Charters Aren't the Answer

In honor of today's City Council hearing on charter school expansion in New York City, I'd like to take a look at Jay Matthews' column from last week. In his column, Matthews responds to several parents who took exception to his claim from a previous column that the DC voucher program should not be renewed. He nails that critique right on the head. He says that voucher schools only help an incredibly small portion of kids and that if we actually want to help improve the school system we need to look at some larger scope reforms. As he writes:

"... if you transfer students from a school with low standards to a school with high standards, they learn more. We have plenty of research showing this. So why not focus our efforts on creating more public schools with high standards, rather than hoping private schools will fill that role?"

That last line in particular is exactly what we should be looking to do. But then Matthews says that the way to get there is charter schools. WHAT?

Did he just finish writing that if we want to improve education we need to be looking at ways to raise standards and levels of achievement at all public schools rather than focus on a narrow, specialized program that only reaches a small percentage of the school population?
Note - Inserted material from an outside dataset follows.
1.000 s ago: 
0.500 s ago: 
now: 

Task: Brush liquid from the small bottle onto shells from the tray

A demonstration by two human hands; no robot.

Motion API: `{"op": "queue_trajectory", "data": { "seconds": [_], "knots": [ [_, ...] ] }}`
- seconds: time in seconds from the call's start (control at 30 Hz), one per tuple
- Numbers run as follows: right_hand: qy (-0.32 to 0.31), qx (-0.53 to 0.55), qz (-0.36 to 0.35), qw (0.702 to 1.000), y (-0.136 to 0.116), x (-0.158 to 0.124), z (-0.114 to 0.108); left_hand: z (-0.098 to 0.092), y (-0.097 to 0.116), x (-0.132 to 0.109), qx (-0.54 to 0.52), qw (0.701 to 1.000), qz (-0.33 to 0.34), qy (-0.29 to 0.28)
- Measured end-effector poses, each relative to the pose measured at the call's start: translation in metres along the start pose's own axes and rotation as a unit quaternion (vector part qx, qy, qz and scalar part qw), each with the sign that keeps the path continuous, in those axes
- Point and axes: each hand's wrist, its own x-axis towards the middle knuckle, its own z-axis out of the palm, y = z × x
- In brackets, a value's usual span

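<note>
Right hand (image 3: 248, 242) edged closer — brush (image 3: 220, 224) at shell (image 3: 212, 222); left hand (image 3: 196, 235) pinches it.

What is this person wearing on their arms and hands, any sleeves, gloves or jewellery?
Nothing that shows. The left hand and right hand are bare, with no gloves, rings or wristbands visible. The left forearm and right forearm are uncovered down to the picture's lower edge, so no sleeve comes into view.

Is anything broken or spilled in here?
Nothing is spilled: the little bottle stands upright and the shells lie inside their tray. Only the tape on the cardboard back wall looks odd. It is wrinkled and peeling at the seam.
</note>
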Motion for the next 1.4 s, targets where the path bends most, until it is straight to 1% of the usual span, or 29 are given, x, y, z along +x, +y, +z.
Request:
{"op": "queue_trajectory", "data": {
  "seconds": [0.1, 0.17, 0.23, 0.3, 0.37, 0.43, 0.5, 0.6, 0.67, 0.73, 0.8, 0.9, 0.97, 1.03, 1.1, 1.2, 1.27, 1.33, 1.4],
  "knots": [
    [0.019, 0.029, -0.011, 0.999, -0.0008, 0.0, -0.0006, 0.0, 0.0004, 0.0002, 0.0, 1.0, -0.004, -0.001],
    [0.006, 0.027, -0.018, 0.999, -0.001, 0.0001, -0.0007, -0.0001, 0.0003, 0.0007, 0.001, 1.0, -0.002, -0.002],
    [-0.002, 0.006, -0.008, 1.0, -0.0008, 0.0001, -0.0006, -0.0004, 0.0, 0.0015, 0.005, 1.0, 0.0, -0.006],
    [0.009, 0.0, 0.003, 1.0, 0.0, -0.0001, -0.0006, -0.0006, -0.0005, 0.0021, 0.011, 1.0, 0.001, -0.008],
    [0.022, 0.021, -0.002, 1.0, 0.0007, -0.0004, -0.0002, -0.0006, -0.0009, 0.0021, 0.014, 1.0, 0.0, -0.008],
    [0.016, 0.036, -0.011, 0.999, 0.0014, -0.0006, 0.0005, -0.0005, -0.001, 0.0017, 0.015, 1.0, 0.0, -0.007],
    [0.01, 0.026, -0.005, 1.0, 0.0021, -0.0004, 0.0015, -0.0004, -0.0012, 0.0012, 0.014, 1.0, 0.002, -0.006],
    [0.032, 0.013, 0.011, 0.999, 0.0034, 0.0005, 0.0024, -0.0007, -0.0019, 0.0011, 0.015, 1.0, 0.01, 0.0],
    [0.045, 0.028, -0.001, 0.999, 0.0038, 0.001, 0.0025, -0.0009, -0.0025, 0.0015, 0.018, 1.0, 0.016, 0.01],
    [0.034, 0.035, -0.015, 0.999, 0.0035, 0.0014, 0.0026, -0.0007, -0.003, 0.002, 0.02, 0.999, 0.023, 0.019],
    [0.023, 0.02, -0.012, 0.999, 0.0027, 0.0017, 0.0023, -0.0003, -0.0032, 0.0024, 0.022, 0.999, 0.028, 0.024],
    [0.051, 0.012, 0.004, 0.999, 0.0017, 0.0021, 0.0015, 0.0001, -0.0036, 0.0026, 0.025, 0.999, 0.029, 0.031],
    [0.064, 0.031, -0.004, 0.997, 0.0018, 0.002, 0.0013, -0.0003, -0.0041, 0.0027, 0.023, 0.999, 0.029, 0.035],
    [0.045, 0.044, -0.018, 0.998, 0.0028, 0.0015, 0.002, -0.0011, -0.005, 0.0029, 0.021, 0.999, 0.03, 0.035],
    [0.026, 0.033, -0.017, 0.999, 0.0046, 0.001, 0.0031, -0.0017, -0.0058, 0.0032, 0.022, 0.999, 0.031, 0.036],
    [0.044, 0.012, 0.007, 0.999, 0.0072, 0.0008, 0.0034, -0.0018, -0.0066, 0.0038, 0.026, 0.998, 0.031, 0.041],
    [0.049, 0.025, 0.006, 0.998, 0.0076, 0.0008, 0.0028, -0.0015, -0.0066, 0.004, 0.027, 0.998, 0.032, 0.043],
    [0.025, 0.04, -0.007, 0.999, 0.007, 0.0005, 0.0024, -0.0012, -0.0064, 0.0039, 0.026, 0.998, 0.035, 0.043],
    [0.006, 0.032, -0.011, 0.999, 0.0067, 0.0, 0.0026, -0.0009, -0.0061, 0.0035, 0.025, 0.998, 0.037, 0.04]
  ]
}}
Is that not what he was saying? Remember that even with all the laudatory press that charter schools like KIPP receive, they still only serve a microscopic percentage of the school population in the cities they operate. So we could go around trying to figure out how to open 5,000 new KIPP schools. Or we could look at the schools we have and find ways to bring them up to KIPP standards.

I've said this over and over again. The solution is not pull certain kids out of one school system and put them into another; it's to make sure that the schools we have are the best possible schools. That means focusing on reducing class sizes, improving teacher training and professional development, and ensuring that kids' basic needs are being met even if they live in underserved communities. If we do that we won't need to spend any more time hoping that private or charter schools will magically save our children.